START Dataset content

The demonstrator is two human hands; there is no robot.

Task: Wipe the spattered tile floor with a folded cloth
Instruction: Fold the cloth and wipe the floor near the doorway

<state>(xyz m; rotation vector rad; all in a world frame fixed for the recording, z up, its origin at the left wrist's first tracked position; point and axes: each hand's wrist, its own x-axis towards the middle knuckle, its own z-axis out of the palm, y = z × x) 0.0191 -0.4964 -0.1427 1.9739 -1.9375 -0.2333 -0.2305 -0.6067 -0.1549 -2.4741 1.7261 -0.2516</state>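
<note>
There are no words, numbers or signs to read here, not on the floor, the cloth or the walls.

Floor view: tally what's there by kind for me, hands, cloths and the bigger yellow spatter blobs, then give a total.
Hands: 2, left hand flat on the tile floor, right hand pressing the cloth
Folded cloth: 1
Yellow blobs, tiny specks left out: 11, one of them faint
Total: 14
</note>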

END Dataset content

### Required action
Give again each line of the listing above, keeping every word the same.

### Output below
The demonstrator is two human hands; there is no robot.

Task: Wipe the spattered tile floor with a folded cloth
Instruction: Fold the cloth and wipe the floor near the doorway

<state>(xyz m; rotation vector rad; all in a world frame fixed for the recording, z up, its origin at the left wrist's first tracked position; point and axes: each hand's wrist, its own x-axis towards the middle knuckle, its own z-axis out of the palm, y = z × x) 0.0191 -0.4964 -0.1427 1.9739 -1.9375 -0.2333 -0.2305 -0.6067 -0.1549 -2.4741 1.7261 -0.2516</state>
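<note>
There are no words, numbers or signs to read here, not on the floor, the cloth or the walls.

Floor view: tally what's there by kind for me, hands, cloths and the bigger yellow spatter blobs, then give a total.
Hands: 2, left hand flat on the tile floor, right hand pressing the cloth
Folded cloth: 1
Yellow blobs, tiny specks left out: 11, one of them faint
Total: 14
</note>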

What the exercise required has been answered in full.